"D" Is for Dysfunctional
Kerry's sister, Edwards's daughter, and their disabled, gay, Native-American brothers and sisters.
6:30 PM, Jul 26, 2004 • By KATHERINE MANGU-WARD
A New York city councilman speaks, saying that New York and the Democratic party are "working for disabled people because we know there is no such thing as a disabled person." At least one person seems unperturbed by this apparent contradiction. Miss Wheelchair America, who is wearing a sash with her title and an impressively sparkly tiara, was also at the Native-American caucus. She was pleased, she said, to find that the two events were across the hall from each other. But not surprised. "We're all one big family here," she says with a smile. Clearly she got the memo, too. Miss Wheelchair is interrupted by the high-pitched wail of audio feedback. Something has gone wrong with the taped statement from Kerry, and those with hearing aids wince, looking like they're about to fall to the floor and writhe in pain. After a few more squeaks, the Kerry video statement is finally up and running. It's the usual pro-ADA boilerplate, and the only person who looks less enthralled than the delegates with the speech is the video presence of Kerry himself. But when it's over, he gets a raucous round of applause--complete with deaf claps, which involve holding both hands in the air and flashing them open and closed.

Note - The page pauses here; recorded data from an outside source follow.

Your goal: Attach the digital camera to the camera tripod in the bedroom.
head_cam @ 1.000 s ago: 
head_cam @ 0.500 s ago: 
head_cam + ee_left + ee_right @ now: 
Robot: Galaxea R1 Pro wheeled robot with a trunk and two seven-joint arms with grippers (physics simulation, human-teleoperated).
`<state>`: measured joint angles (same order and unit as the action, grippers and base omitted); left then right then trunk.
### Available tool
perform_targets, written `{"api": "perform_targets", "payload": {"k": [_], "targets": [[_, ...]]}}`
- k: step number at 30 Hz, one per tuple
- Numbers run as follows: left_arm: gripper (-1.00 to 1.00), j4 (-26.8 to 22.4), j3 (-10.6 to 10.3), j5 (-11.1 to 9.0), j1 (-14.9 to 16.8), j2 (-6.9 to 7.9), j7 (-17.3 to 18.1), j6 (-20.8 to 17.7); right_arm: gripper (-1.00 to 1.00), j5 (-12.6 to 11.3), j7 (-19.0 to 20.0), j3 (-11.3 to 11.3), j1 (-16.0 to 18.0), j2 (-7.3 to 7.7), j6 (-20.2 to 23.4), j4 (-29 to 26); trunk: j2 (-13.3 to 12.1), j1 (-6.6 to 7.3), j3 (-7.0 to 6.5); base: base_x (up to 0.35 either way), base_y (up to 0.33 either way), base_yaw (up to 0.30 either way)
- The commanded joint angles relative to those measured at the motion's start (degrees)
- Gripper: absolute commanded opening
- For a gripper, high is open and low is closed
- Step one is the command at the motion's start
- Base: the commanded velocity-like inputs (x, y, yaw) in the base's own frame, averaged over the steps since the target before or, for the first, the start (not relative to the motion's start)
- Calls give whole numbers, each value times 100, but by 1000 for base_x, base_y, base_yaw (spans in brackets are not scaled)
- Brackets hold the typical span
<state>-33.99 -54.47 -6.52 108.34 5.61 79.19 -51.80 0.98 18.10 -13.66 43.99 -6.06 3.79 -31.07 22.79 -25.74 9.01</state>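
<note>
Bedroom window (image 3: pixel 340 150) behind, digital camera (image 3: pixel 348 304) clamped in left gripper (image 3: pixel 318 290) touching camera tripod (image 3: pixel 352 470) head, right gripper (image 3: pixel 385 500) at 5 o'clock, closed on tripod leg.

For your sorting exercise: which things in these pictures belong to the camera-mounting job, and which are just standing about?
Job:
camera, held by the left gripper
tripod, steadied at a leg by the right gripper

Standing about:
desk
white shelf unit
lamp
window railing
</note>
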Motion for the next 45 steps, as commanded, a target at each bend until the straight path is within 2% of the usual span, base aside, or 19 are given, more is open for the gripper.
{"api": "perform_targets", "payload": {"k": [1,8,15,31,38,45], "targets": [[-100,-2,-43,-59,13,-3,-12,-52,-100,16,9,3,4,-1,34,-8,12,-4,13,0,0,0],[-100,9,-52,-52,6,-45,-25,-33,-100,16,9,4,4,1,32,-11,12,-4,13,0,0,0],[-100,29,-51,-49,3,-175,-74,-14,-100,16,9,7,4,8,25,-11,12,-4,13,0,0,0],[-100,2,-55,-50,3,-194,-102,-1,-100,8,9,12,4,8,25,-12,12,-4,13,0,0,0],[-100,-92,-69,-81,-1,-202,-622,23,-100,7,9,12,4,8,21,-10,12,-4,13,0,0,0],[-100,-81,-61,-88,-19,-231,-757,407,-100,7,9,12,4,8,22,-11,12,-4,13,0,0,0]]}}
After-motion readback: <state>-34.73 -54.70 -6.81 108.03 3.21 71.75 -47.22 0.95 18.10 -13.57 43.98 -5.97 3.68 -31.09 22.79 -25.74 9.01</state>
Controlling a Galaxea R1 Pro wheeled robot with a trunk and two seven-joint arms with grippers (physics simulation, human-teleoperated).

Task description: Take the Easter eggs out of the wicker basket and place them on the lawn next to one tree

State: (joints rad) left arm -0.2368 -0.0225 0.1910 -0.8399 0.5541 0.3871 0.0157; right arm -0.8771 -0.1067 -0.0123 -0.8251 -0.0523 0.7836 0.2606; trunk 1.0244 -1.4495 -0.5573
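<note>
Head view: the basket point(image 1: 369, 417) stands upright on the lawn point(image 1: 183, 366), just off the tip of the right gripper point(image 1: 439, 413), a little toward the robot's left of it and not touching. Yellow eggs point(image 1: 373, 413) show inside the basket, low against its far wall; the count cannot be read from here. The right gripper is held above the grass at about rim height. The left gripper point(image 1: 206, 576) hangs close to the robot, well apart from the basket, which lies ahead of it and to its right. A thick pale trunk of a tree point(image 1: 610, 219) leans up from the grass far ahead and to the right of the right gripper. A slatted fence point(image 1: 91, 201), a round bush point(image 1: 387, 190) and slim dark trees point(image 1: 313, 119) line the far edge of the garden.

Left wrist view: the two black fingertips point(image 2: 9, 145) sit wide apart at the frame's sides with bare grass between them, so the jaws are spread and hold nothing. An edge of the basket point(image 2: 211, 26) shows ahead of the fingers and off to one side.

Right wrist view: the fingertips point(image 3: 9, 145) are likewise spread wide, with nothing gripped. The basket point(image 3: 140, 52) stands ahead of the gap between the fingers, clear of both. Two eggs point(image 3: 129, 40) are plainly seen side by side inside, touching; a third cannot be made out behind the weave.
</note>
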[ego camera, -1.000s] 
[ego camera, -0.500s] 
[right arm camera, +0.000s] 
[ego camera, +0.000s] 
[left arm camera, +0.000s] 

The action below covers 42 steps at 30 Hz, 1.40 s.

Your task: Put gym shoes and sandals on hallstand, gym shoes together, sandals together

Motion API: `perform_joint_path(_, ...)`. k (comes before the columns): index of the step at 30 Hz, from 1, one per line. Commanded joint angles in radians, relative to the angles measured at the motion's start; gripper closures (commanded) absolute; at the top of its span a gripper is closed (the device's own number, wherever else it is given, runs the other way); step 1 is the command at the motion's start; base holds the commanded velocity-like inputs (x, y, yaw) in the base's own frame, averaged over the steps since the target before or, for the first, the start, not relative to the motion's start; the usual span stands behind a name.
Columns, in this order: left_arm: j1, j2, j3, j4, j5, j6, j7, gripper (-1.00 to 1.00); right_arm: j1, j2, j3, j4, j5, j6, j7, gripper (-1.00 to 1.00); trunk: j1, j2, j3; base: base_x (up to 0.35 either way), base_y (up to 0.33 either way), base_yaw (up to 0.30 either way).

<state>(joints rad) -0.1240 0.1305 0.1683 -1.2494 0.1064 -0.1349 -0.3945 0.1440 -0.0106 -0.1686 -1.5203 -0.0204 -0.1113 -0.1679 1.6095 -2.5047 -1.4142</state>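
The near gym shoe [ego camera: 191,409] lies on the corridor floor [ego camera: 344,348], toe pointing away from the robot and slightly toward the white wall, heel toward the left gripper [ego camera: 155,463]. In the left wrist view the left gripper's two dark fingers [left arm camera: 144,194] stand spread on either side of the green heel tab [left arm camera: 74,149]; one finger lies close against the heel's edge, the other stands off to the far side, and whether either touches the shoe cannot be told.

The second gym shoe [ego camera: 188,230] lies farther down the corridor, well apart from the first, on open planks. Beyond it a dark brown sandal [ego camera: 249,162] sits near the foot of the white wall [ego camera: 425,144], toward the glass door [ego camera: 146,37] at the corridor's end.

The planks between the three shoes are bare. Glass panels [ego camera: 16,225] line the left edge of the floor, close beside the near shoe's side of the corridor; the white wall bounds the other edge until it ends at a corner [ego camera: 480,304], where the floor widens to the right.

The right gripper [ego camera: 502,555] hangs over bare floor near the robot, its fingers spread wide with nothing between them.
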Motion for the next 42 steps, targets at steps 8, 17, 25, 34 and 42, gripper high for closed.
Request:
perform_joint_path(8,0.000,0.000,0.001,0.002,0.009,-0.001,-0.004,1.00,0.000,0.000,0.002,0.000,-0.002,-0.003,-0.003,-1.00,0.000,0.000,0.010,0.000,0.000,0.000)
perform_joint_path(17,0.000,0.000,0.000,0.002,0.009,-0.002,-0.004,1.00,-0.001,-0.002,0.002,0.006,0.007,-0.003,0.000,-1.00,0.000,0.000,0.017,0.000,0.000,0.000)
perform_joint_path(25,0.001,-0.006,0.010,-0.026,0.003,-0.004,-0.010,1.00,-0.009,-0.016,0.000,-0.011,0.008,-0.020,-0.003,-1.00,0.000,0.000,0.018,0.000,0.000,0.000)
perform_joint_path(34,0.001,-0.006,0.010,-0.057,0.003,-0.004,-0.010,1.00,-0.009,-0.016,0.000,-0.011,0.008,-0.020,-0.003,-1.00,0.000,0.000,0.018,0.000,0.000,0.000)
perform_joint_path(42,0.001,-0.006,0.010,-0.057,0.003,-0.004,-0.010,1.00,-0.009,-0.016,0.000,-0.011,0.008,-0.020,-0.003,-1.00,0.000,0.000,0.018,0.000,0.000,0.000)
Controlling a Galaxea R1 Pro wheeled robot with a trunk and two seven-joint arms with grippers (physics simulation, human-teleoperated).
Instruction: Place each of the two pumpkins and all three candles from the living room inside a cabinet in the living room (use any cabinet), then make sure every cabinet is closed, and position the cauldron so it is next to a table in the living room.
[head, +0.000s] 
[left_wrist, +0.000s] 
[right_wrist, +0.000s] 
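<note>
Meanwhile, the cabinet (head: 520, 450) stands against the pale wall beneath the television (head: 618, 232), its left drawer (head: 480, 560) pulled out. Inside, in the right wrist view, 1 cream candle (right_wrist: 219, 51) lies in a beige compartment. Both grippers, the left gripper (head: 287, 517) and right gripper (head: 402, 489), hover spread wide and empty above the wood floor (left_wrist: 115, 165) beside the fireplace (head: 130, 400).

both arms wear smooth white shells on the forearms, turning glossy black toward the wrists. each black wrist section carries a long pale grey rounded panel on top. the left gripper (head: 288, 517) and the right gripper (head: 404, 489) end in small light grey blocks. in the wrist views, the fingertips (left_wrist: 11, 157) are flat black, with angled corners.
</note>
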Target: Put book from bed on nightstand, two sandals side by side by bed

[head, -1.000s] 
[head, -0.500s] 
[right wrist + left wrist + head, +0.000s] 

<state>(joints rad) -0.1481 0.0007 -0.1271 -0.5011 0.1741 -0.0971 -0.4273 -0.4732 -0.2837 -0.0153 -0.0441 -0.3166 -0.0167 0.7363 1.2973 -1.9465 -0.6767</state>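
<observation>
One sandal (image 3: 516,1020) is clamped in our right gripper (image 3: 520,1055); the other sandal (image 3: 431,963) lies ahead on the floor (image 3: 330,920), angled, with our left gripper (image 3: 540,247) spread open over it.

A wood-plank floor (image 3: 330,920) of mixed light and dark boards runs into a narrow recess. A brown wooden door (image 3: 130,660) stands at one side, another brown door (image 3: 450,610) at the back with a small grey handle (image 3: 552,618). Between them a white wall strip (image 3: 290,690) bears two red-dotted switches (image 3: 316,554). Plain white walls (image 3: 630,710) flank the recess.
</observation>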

BACK AT AFSCME, Gerald McEntee, the president of AFSCME, is resplendent in a Kelly green T-shirt, green and white scarf, and matching straw hat. He asks his union "brothers and sisters" to welcome Kate Edwards, oldest daughter of the vice presidential candidate. She has clearly been briefed in advance about appropriate sartorial choices, and is much lauded for her stylish green blazer by a vocal woman sitting behind me. Kate cuts to the chase, saying those magic words "y'all are important." She is then offered a bag of rice, which she hurls at the Cheney cutout without a second of hesitation.
The Women's Leadership Forum luncheon is in the Back Bay Ballroom next door. They've got cheese, crackers, a passel of female senators and John Kerry's older sister. Alice Germond of the DNC introduces Peggy Kerry. "Sisters," she says, "I will be brief." And, blessedly, she is. Peggy commits her "little brother" to a whole slate of "woman-friendly" policies, including a litmus test for judges, and instant revocation of the "global gag rule" upon taking office.
Sen. Maria Cantwell of Washington takes the stage to note that the WLC is also on the No CARB diet. Since "women in America know about dieting," she says, this should be an easy concept for them to comprehend. The audience munches on its crackers and nods.
IN ANOTHER PART of the Sheraton, the Lesbian, Gay, Bisexual, and Transgender Caucus meeting is underway. There is notable overlap with the Firefighters Union and (oddly) the Puerto Rican delegation. Barbara Boxer was the opening speaker, but many of the volunteers are too busy handing out buttons in the back to listen to her speech. The hardest job in this conference room is the delicate business of handing out the "I'm a Transgender Delegate" buttons. The speakers refer variously to the gathered crowd as "brothers and sisters," but nearly everyone seems to respond to the label "sister." This is the most orderly of the caucuses, though the specter of the Bush administration is raised to satisfactory boos across the board.
All of these caucuses pale in comparison with the Veterans Caucus. More rally than caucus, James Carville is already so angry he could spit (correction, is spitting) by the time I make it into the back of the packed room. He is introducing Max Cleland. Cleland "will be avenged" by Kerry's election, says Carville. As Cleland takes the stage, he is interrupted by the Veterans for Peace who are shouting unintelligible slogans from the back of the room. But he quickly regains the audience's attention to tell them that John Kerry understands the true meaning of (wait for it) "being part of a band of brothers."
The one-armed Native American photographer looks on a pair of women reach out to hold hands in the row next to me. Several disabled veterans sit in the aisle with "Veterans for Kerry" signs in their laps. They all watch as Carville rants and raves, and there's a warm glow in the room. They are, after all, just one big, happy, completely dysfunctional family.
Katherine Mangu-Ward is a reporter at The Weekly Standard.